About this exercise: In the listing that follows, locate the line containing "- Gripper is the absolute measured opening" and the line containing "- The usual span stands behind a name". Retype exactly those two lines and every line between them, and nothing more.

· · · · · · ·

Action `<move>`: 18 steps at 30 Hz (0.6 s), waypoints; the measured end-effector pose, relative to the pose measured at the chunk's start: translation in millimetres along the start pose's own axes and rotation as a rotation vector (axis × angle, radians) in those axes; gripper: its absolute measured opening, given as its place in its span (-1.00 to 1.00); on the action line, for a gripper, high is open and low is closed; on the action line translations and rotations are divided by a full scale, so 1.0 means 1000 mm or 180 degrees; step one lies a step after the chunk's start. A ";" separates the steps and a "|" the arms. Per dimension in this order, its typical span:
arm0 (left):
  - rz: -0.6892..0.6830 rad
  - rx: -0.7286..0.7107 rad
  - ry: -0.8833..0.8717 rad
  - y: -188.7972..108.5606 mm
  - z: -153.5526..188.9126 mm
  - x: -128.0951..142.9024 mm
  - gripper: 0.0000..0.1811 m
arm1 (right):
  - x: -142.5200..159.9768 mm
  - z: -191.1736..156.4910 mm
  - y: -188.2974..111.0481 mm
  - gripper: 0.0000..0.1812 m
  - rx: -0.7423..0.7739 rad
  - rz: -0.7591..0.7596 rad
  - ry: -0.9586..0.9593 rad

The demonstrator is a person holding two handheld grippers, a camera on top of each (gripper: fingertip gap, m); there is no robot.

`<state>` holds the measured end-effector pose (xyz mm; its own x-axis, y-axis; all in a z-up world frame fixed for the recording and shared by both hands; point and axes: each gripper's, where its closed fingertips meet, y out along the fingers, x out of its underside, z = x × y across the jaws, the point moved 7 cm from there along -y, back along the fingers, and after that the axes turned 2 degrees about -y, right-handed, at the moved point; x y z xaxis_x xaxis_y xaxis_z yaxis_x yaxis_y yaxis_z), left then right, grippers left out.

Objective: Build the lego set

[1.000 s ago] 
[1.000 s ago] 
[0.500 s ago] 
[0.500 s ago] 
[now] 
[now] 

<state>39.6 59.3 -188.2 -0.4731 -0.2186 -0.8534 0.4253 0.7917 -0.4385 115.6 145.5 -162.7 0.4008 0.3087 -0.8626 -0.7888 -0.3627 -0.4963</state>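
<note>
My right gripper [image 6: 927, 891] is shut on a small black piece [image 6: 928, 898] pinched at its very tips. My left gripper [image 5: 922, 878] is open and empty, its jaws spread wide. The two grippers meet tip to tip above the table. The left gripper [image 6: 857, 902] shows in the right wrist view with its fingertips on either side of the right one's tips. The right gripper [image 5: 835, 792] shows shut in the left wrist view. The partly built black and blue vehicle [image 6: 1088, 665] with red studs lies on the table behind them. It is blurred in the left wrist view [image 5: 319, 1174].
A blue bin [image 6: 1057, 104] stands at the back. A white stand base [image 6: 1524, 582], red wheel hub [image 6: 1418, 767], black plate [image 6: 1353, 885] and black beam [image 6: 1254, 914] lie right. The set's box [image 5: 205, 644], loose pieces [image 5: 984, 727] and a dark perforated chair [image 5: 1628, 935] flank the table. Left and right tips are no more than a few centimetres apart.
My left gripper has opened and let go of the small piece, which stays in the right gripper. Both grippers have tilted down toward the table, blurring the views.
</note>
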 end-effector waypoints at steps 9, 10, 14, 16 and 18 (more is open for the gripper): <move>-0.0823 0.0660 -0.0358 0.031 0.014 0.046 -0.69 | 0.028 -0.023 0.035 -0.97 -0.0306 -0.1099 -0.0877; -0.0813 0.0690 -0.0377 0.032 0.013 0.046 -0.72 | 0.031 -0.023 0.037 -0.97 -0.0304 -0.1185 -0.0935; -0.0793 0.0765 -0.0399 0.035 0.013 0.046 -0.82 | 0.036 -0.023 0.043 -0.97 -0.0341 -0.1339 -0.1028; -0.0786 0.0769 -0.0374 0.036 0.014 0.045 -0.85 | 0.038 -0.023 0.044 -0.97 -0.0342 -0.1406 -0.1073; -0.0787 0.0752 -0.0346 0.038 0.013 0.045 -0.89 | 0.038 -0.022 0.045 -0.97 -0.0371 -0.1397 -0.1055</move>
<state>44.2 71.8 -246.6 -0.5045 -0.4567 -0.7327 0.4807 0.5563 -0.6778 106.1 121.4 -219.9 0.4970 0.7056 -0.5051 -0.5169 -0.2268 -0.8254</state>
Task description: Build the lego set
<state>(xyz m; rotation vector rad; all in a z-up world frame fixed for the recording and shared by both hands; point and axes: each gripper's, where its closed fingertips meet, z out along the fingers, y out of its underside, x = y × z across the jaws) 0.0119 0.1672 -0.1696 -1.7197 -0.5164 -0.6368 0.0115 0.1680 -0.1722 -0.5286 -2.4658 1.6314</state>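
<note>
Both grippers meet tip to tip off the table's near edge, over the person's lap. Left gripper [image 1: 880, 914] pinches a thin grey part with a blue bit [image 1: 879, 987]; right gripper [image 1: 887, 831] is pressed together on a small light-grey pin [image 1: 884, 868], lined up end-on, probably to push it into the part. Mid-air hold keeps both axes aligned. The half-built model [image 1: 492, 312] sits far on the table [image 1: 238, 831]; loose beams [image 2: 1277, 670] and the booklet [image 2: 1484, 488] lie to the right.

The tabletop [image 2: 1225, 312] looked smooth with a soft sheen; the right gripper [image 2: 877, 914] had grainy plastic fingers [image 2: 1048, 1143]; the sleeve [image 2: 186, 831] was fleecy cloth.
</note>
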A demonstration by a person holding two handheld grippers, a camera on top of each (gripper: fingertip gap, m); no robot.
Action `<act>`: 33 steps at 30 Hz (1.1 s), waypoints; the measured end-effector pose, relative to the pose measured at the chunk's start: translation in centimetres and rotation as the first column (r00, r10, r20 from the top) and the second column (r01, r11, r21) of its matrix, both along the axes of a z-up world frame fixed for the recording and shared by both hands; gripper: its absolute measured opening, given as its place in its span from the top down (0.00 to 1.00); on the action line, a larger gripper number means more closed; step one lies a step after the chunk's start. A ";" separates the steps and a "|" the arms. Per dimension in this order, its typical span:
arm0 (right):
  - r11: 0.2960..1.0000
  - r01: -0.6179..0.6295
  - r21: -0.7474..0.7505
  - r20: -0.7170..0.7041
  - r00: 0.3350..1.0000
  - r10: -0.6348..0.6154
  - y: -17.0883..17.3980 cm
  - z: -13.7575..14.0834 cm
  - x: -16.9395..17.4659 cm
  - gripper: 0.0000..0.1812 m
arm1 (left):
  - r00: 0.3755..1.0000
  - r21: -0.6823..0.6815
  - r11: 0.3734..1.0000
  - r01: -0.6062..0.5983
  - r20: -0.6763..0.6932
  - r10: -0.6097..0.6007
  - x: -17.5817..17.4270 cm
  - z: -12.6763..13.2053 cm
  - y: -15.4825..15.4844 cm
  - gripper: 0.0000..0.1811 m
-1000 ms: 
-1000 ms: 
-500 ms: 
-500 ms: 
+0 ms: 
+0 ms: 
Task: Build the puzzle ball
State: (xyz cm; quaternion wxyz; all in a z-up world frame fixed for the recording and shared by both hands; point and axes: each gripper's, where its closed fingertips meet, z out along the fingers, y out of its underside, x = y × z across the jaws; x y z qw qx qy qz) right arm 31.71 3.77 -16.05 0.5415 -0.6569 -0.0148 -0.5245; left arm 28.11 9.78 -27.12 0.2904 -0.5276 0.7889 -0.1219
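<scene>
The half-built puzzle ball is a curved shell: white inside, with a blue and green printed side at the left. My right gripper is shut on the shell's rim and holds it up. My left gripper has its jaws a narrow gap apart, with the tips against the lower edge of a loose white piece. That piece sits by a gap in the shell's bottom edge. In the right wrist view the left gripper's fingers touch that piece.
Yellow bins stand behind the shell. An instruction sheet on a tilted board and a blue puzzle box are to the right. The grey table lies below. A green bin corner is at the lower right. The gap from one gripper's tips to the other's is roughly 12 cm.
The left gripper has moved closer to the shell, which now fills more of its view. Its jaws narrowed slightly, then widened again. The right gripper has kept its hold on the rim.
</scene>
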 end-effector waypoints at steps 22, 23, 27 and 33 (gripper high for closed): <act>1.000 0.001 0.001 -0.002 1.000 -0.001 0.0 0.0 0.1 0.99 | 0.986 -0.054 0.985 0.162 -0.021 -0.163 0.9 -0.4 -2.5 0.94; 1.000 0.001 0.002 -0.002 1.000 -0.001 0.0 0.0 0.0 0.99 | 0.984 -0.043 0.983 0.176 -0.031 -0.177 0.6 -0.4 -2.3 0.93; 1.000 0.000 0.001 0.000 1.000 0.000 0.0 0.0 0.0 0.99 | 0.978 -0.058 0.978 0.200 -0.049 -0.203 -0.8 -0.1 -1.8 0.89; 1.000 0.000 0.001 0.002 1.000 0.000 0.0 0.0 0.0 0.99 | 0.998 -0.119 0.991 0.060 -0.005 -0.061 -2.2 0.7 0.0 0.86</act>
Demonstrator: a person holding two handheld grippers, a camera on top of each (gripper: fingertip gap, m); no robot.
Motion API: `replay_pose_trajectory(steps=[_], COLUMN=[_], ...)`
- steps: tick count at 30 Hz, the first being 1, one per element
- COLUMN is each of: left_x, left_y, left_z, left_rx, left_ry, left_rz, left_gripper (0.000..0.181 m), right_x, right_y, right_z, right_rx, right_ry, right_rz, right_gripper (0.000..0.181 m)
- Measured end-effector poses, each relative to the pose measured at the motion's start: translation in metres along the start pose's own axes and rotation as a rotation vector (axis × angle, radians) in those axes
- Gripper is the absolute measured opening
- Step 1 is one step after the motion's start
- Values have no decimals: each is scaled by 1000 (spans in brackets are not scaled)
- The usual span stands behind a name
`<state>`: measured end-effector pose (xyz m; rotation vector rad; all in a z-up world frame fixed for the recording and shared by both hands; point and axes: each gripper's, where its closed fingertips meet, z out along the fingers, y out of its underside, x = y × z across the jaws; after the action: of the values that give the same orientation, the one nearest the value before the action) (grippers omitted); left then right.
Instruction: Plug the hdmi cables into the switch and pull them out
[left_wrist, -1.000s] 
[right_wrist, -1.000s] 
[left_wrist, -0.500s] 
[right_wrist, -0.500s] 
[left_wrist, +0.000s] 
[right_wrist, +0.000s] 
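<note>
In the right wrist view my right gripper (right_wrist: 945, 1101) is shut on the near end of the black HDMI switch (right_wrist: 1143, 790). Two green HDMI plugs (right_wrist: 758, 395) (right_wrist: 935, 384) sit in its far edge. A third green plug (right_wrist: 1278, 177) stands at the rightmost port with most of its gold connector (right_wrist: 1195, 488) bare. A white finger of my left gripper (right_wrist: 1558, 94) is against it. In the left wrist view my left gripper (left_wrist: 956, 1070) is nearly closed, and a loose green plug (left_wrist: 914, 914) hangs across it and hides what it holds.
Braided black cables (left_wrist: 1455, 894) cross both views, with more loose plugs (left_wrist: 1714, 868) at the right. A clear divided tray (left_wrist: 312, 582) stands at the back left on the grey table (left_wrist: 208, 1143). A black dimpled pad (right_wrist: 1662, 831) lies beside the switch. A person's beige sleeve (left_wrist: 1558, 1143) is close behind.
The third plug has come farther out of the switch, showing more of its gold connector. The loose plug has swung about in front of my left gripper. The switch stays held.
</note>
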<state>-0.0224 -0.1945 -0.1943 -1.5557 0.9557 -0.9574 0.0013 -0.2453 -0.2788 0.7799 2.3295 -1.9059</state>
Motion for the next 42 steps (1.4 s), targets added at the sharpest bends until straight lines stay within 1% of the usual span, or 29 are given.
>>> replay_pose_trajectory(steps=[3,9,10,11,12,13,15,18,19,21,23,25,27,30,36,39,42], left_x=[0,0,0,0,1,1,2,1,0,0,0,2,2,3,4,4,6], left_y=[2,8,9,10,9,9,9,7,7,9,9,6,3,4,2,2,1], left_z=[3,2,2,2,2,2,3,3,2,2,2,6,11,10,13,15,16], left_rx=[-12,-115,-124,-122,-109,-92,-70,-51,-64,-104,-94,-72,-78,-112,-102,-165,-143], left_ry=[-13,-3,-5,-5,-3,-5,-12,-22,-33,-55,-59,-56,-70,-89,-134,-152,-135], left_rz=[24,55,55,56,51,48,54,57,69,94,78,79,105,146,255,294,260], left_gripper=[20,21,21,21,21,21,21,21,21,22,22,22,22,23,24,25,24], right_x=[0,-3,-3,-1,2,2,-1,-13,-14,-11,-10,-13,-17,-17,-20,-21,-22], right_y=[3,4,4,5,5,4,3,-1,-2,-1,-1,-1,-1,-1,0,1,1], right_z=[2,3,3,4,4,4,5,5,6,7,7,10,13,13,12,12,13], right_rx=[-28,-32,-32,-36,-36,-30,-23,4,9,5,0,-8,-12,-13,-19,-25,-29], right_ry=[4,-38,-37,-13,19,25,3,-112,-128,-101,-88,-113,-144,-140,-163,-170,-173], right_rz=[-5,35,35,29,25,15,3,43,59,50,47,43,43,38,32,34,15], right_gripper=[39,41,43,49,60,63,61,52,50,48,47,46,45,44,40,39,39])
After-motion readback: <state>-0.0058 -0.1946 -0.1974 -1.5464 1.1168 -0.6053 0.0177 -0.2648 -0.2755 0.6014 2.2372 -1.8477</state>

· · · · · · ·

Reply to the task:
- Gripper is the absolute measured opening
- Step 1 is one step after the motion's start
- Values have no decimals: each is scaled by 1000 (spans in brackets are not scaled)
- The usual span stands behind a name

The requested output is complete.